■ **EXERCISE**
The data below should be restated word for word, pictures omitted.
--- --- ---
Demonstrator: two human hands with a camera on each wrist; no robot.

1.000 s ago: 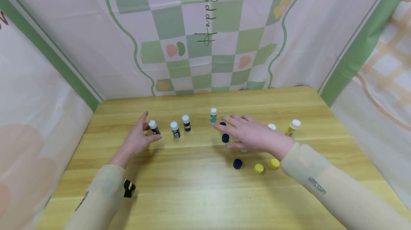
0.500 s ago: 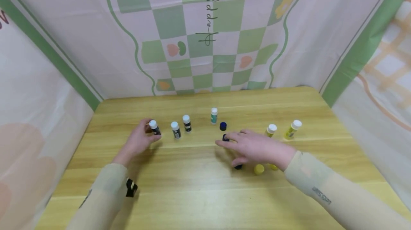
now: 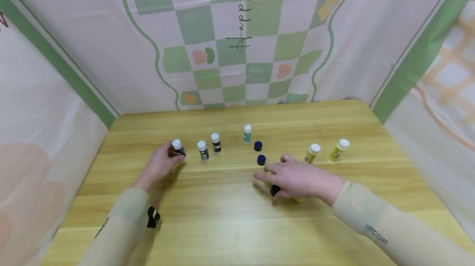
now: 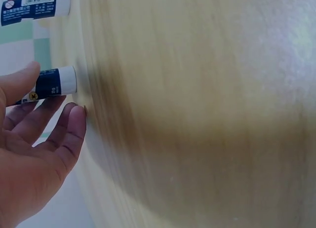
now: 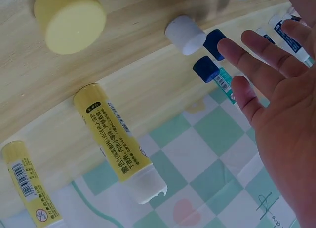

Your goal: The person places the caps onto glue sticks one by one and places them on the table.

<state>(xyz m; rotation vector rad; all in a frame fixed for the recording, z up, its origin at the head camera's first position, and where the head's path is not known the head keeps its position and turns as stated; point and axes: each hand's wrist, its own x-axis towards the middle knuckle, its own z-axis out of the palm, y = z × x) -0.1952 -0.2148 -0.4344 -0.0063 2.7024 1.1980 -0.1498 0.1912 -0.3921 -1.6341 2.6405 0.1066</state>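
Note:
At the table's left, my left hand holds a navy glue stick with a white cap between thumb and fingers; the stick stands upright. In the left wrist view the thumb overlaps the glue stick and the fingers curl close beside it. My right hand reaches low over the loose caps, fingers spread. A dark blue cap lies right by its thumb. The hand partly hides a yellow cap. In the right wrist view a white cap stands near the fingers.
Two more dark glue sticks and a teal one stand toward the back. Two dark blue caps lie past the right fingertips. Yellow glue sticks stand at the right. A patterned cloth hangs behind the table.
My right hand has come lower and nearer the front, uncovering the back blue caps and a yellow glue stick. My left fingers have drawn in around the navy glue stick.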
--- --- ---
■ **REPLY**
Demonstrator: two human hands with a camera on each wrist; no robot.

1.000 s ago: 
0.500 s ago: 
now: 
now: 
now: 

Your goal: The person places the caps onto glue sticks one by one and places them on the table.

<state>(xyz m; rotation vector rad; all in a frame fixed for the recording, z up, its origin at the head camera's first position, and where the head's path is not known the head keeps its position and turns as stated; point and axes: each hand's wrist, its own x-axis towards the middle knuckle, its own z-axis out of the palm, y = z × x) -0.1952 -0.2148 -0.4344 -0.0063 2.7024 1.1980 -0.1498 0.1912 -0.3921 -1.6341 2.6405 0.1066</state>
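Note:
At the table's left, my left hand holds a navy glue stick with a white cap between thumb and fingers; the stick stands upright. In the left wrist view the thumb overlaps the glue stick and the fingers curl close beside it. My right hand reaches low over the loose caps, fingers spread. A dark blue cap lies right by its thumb. The hand partly hides a yellow cap. In the right wrist view a white cap stands near the fingers.
Two more dark glue sticks and a teal one stand toward the back. Two dark blue caps lie past the right fingertips. Yellow glue sticks stand at the right. A patterned cloth hangs behind the table.
My right hand has come lower and nearer the front, uncovering the back blue caps and a yellow glue stick. My left fingers have drawn in around the navy glue stick.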

The exercise is finished.